Write down exactly what lies from the line containing "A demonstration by" to the end of the records, inclusive, and omit the pictures.

Content starts

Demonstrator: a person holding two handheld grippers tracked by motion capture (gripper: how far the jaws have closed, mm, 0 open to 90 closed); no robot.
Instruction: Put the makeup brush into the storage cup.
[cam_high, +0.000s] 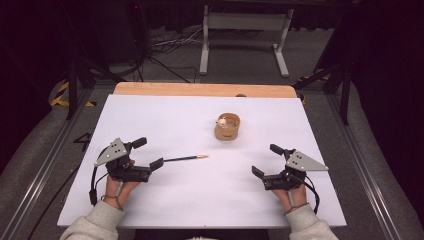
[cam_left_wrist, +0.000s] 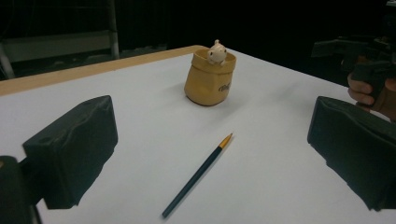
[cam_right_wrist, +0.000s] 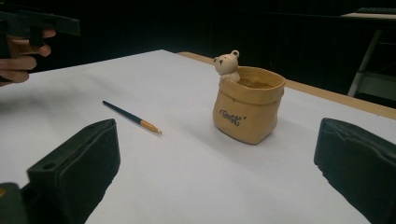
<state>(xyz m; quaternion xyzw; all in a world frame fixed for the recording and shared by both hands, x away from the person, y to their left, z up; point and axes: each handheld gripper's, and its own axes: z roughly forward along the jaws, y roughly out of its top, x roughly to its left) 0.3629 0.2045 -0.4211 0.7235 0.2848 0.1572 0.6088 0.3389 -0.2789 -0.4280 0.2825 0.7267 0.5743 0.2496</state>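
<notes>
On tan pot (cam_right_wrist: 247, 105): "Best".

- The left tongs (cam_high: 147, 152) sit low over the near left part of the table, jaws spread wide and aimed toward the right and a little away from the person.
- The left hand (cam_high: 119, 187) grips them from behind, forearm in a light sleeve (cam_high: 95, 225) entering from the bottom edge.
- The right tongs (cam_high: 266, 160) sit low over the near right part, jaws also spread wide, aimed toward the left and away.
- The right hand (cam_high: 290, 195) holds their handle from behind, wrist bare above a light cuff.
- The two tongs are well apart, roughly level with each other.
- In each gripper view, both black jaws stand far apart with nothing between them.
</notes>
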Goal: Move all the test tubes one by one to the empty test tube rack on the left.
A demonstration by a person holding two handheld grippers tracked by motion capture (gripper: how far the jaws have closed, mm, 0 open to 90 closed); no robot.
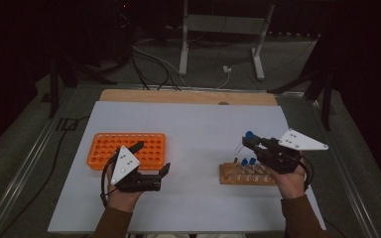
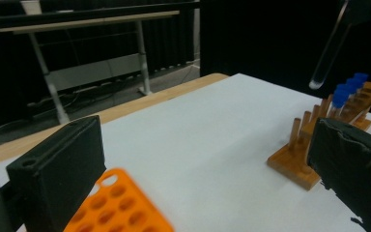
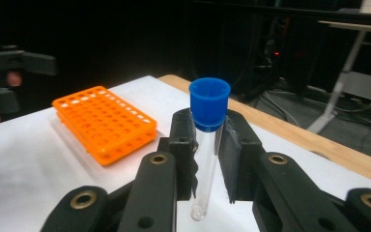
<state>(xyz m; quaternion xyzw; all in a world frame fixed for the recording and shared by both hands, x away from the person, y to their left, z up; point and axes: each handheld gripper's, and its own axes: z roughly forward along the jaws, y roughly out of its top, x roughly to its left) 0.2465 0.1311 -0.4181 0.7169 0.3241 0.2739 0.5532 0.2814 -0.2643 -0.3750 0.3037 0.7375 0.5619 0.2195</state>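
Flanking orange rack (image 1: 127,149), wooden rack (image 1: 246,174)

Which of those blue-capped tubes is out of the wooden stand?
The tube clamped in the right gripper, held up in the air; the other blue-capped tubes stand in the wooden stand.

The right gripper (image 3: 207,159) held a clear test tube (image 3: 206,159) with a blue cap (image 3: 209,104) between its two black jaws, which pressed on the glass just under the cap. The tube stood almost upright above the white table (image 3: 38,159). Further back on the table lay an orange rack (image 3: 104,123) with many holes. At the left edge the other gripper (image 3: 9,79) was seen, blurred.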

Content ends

**Output of the exercise:**
A demonstration by a person holding two handheld grippers tracked by motion capture (gripper: how far the jaws have closed, mm, 0 open to 90 closed); no robot.
<state>(xyz m; quaternion xyzw; all in a world frame fixed for the recording and shared by both hands, x away from the person, y to their left, z up; point and axes: each handheld gripper's, and its own axes: z roughly forward along the jaws, y roughly out of its top, x roughly to its left) 0.2465 0.1311 -0.4181 0.7169 0.3241 0.2739 0.5532 0.2814 -0.2643 -0.3750 0.3037 0.7375 0.5619 0.2195</state>
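Flanking orange rack (image 1: 127,149), wooden rack (image 1: 246,174)

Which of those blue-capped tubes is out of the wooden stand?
The tube clamped in the right gripper, held up in the air; the other blue-capped tubes stand in the wooden stand.

The right gripper (image 3: 207,159) held a clear test tube (image 3: 206,159) with a blue cap (image 3: 209,104) between its two black jaws, which pressed on the glass just under the cap. The tube stood almost upright above the white table (image 3: 38,159). Further back on the table lay an orange rack (image 3: 104,123) with many holes. At the left edge the other gripper (image 3: 9,79) was seen, blurred.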

The exercise asks for nothing further.